**Activity**.
Where the data below has the string "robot", return the whole line.

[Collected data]
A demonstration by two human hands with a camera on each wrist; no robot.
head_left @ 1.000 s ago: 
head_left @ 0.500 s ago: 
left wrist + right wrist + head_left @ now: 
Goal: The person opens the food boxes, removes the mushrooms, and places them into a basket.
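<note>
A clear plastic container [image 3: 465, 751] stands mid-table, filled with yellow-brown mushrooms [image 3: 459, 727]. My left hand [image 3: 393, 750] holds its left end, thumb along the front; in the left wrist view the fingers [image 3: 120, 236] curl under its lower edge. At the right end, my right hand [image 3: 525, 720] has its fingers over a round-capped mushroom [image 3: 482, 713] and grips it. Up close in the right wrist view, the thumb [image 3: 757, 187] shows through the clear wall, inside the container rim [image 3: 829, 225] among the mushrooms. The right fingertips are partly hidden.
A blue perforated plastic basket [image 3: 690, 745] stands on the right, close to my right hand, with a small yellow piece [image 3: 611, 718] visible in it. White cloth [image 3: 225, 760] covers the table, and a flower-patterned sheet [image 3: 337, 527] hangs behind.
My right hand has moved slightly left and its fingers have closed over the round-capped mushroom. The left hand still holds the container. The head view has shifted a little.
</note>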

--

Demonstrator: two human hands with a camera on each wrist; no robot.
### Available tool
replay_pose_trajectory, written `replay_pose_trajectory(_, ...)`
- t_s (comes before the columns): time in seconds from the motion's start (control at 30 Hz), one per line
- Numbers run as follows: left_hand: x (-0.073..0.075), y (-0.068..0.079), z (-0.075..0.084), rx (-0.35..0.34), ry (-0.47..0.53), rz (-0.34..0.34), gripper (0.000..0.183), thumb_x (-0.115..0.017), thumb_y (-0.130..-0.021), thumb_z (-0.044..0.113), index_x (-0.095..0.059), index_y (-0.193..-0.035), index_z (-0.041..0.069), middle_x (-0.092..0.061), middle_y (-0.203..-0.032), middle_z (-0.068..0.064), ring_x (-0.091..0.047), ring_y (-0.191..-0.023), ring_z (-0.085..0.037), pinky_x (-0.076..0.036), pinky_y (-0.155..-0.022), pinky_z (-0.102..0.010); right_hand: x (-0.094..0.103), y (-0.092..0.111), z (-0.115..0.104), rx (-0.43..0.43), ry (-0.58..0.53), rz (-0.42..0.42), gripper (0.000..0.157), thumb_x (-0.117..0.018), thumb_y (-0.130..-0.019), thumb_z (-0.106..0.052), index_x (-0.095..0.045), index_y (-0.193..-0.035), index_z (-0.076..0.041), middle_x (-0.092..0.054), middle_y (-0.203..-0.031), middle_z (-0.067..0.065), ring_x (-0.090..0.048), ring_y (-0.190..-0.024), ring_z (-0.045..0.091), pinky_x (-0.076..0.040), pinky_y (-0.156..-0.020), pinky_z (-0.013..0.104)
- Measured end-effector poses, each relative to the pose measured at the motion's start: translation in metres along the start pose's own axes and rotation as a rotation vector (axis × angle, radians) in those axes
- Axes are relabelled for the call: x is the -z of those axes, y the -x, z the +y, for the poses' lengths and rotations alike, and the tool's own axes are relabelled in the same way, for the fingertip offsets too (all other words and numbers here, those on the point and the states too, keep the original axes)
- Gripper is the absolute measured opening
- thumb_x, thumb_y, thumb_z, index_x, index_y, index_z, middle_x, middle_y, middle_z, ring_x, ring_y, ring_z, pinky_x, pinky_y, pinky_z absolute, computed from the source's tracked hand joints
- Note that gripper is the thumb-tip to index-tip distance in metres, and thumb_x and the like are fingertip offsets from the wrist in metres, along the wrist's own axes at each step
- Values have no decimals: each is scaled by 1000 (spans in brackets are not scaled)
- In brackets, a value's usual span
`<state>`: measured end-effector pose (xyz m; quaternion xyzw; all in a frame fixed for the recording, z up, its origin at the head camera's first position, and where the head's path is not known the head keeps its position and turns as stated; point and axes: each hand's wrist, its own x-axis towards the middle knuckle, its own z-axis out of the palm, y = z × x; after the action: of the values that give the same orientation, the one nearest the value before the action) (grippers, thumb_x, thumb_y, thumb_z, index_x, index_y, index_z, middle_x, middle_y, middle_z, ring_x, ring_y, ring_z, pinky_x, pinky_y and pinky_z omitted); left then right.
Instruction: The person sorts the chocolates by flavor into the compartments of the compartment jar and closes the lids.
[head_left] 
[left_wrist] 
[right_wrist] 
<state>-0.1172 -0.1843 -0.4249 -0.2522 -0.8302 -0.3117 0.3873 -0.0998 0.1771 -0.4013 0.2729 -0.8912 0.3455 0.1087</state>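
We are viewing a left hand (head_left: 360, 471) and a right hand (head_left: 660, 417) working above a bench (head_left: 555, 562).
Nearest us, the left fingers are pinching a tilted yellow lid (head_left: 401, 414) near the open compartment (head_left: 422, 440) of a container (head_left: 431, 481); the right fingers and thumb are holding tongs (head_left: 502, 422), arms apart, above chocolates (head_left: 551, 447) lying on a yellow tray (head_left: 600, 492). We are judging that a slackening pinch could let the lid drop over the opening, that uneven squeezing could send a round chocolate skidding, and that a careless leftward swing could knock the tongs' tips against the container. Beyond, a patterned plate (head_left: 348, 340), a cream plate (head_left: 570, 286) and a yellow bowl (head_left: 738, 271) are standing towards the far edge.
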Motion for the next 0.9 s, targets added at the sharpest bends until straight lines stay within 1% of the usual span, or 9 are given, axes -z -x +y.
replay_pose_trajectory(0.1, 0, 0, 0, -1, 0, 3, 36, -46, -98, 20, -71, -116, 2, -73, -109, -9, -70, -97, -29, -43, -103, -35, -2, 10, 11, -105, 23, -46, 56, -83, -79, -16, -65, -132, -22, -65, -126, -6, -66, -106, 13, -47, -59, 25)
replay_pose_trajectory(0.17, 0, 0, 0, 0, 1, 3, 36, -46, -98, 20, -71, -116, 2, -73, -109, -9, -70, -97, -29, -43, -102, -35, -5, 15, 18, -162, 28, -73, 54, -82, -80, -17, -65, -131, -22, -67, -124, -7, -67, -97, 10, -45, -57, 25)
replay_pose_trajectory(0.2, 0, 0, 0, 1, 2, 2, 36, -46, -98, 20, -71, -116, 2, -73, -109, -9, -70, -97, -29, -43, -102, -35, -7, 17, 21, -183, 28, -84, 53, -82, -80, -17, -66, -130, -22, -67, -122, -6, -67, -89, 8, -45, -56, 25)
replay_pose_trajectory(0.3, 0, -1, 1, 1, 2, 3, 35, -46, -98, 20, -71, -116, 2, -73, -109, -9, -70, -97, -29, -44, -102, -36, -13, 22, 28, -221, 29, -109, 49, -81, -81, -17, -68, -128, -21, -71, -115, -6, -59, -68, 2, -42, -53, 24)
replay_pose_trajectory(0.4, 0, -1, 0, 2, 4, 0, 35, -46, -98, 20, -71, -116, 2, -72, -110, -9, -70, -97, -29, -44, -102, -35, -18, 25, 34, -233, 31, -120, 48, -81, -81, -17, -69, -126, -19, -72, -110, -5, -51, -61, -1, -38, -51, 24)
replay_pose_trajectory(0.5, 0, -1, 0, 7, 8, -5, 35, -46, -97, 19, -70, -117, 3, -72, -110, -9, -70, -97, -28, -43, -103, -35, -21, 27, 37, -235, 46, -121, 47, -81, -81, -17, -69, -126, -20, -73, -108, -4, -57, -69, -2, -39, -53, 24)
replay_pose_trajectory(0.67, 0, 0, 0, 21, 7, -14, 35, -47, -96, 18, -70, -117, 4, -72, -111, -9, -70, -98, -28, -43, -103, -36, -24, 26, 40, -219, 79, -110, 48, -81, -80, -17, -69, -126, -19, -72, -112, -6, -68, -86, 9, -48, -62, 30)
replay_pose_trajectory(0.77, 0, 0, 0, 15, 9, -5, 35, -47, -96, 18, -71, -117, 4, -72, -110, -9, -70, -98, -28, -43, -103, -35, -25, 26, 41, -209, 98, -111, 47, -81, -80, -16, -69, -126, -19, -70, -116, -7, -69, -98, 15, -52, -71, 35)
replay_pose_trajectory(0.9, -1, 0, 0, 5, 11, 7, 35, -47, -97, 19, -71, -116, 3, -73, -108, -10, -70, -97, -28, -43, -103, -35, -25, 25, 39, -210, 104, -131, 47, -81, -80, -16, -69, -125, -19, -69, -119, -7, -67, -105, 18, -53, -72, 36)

**Task result**.
A demonstration by two human hands with a camera on each wrist; no robot.
Demonstrator: two human hands with a camera on each wrist; no robot.

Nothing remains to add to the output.